Também estão sendo cumpridas medidas de afastamento dos sigilos bancário e fiscal, bloqueio e indisponibilidade de bens até o limite aproximado de R$ 316 milhões, proibição de saída do país com o recolhimento de passaportes, proibição de contato entre investigados, entre outras medidas cautelares.

A medida integra a Operação Heritage, que investiga suspeitas relacionadas ao acordo firmado entre o Governo de Mato Grosso e a Oi, por meio do qual o Estado autorizou a restituição de R$ 308,1 milhões referentes a uma disputa tributária.

O cumprimento do mandado também não representa, por si só, comprovação de envolvimento em irregularidades.

Uma ação popular que questiona o acordo aponta conexões políticas, familiares e empresariais envolvendo integrantes do grupo de Fábio Garcia. O parlamentar, porém, não é apresentado no documento como responsável direto pela aquisição dos créditos da Oi, pela assinatura do termo de autocomposição ou pelo recebimento dos R$ 308 milhões.

A ligação atribuída a ele é baseada principalmente na posição política que ocupava no período e nos vínculos empresariais de familiares. A petição afirma que Fábio era deputado federal e também comandou a Casa Civil do governo estadual, cargo considerado estratégico na estrutura do Executivo.

Com base nessa posição, os autores da ação levantam a hipótese de potencial conflito de interesses e sustentam que ele teria capacidade de influência dentro da administração estadual. O documento, contudo, não apresenta prova de que Fábio tenha participado diretamente das negociações ou determinado a realização do pagamento.
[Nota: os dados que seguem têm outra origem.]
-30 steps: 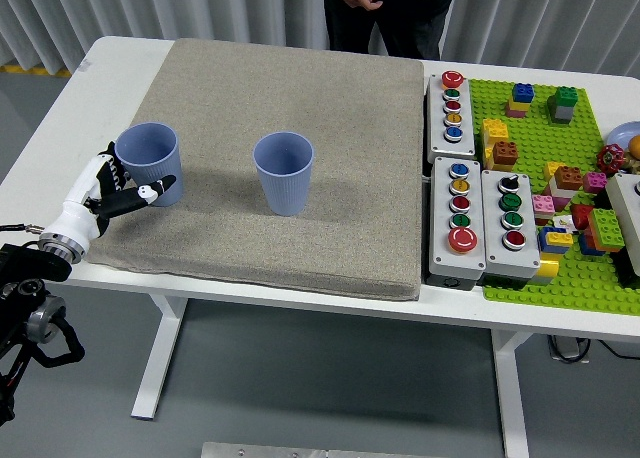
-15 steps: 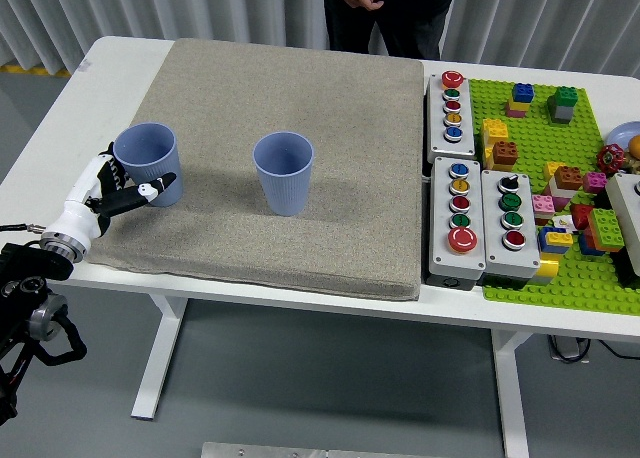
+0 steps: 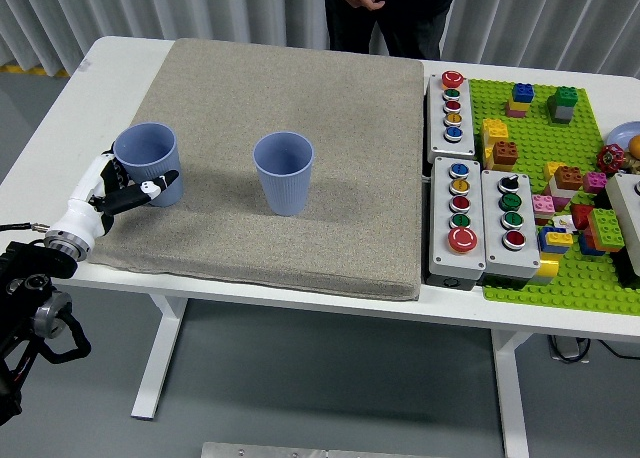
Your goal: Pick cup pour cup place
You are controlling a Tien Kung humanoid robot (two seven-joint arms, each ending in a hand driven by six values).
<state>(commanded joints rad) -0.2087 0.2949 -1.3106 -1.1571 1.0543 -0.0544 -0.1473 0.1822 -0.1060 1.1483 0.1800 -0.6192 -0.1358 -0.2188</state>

No caminho financeiro descrito pela ação popular, o empresário Fernando Robério de Borges Garcia, conhecido como Berinho e pai de Fábio Garcia, é relacionado a empresas que teriam recebido investimentos ou mantido operações com fundos pelos quais parte dos recursos teria circulado.
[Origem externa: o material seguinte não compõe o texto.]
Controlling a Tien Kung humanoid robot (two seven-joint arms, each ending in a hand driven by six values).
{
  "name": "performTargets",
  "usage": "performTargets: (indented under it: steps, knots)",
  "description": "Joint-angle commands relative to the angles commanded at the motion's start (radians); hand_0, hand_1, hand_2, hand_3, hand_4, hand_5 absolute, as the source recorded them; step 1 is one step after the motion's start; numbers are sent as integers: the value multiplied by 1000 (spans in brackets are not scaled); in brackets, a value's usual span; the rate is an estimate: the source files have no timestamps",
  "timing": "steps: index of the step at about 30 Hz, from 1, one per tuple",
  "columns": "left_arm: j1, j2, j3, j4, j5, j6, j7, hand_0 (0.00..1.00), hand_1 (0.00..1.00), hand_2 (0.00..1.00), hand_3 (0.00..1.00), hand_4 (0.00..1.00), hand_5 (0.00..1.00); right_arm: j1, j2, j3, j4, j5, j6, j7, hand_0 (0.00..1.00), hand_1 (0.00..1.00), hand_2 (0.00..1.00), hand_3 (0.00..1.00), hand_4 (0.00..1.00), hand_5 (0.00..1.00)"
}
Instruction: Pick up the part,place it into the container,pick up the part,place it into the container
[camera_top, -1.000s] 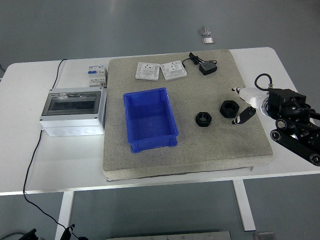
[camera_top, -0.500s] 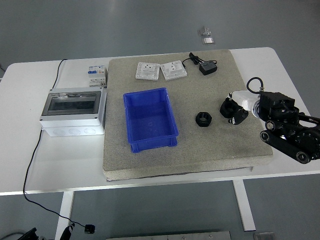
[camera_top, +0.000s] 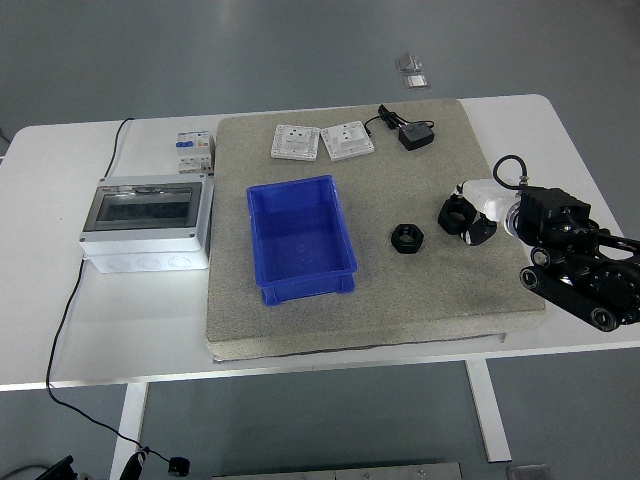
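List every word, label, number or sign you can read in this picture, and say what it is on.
No text here can be read.
Circuit breaker: blue and red markings, too small to read.
Two white socket plates: no legible print.
Grey enclosure: no label visible.
Black adapter, blue container, black nuts: none seen.

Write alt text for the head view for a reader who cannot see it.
The robot's right hand closes on a black nut at the right of a grey mat. A second black nut lies between it and an empty blue bin. Two white sockets sit at the far edge.
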Motion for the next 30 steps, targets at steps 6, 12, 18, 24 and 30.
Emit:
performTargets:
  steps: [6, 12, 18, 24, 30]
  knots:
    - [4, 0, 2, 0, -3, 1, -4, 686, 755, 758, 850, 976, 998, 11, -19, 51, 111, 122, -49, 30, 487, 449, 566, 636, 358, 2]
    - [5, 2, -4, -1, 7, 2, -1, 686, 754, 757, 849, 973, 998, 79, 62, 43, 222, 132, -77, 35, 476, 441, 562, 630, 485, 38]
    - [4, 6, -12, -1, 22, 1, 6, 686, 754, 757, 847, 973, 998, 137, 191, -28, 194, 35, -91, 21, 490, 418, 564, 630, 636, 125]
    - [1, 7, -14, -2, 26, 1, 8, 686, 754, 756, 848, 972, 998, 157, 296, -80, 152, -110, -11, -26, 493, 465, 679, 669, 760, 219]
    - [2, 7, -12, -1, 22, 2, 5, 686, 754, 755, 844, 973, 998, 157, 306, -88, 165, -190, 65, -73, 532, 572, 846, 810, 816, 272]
Entre as companhias citadas estão a Engeglobal Construções, a Mega Comercializadora de Energia e Gás e a Universal Comercializadora de Energia. A petição aponta Berinho como sócio ou administrador ligado a essas empresas.

Os R$ 308 milhões foram inicialmente destinados aos fundos Royal Capital e Lotte Word e, posteriormente, circularam por outros veículos de investimento antes de alcançar empresas operacionais.

A ação sustenta que os valores passaram por uma estrutura composta por fundos, aquisição de cotas, debêntures, direitos creditórios e participações empresariais. O próprio documento ressalta, entretanto, que a utilização dessas estruturas financeiras não configura ilegalidade por si só.

Nesse contexto, a função atribuída a Fábio Garcia não seria a de operador financeiro do acordo. A ação tenta vinculá-lo ao caso por sua posição política e pela presença de empresas ligadas ao pai na cadeia financeira examinada.